### TASK
Across the data below, count every line where the string "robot" appears. Answer with the number alone.

══ PROVIDED DATA ══

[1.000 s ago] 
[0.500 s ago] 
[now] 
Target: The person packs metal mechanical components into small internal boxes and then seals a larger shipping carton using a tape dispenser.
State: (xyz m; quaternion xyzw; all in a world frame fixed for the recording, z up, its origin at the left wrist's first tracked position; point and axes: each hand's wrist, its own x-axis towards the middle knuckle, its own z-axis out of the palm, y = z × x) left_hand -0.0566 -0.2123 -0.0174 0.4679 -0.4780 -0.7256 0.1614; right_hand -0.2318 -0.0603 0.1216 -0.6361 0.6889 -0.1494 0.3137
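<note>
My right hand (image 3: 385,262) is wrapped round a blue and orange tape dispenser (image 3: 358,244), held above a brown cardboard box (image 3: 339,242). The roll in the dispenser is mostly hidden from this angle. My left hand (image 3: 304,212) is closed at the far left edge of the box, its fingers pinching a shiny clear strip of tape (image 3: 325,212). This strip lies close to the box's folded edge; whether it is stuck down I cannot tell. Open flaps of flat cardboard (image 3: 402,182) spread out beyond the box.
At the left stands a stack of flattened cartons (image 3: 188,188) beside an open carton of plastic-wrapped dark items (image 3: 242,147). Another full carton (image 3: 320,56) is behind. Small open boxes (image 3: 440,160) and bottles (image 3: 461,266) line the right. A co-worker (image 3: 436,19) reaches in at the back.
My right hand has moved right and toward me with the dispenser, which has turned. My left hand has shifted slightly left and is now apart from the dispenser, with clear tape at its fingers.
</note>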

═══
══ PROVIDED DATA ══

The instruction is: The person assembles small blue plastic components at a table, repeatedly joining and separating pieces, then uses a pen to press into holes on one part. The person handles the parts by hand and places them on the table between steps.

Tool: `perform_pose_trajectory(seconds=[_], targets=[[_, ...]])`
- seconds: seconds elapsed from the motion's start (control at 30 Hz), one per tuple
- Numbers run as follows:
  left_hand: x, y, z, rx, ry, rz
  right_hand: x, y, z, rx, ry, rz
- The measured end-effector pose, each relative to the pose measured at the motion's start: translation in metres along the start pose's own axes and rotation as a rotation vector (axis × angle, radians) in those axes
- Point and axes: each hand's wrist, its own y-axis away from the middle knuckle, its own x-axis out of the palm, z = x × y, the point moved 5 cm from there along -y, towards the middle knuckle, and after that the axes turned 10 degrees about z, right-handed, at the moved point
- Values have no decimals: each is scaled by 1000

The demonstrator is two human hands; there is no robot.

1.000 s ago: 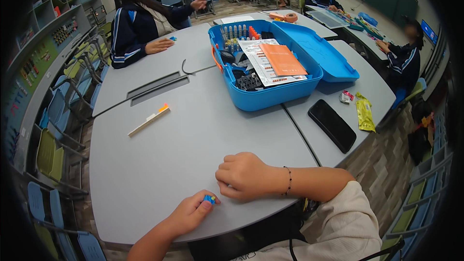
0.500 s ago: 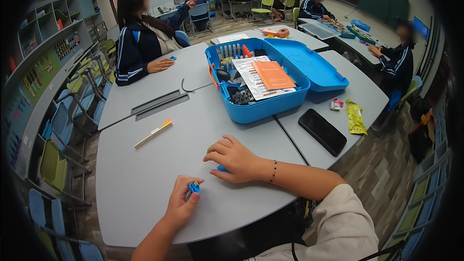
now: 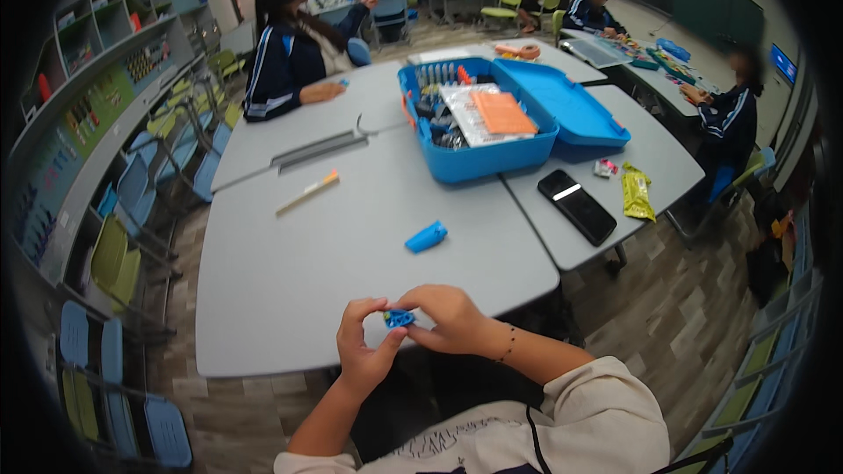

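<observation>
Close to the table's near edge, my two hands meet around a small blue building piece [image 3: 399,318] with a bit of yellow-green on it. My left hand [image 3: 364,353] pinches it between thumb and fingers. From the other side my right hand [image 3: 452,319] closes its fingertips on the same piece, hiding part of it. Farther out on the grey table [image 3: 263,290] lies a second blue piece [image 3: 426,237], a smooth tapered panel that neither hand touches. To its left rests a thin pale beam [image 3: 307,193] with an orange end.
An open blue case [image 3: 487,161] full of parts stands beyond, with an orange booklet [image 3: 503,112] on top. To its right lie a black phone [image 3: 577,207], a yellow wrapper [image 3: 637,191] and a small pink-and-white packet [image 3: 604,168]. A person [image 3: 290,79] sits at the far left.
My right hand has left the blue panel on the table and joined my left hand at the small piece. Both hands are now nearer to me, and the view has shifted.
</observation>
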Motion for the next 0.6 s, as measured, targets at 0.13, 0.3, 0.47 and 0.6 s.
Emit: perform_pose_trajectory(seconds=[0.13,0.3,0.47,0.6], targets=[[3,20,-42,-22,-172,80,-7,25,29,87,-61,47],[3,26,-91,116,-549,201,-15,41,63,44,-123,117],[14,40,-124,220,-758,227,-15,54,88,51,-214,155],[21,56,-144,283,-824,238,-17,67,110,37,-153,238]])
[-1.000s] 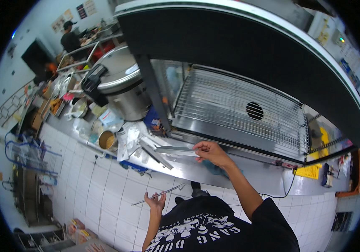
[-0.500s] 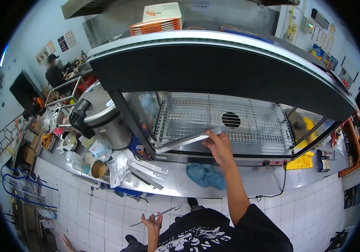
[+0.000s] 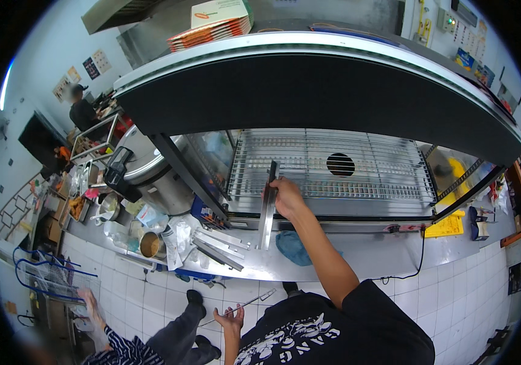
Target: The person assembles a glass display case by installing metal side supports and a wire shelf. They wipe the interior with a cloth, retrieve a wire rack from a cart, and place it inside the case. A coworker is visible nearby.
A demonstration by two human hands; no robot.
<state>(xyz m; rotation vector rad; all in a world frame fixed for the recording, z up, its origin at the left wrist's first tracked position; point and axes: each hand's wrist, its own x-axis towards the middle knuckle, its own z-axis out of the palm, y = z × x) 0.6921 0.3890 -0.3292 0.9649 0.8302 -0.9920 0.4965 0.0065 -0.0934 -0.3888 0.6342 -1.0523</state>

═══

### OUTPUT FOR THIS TASK
2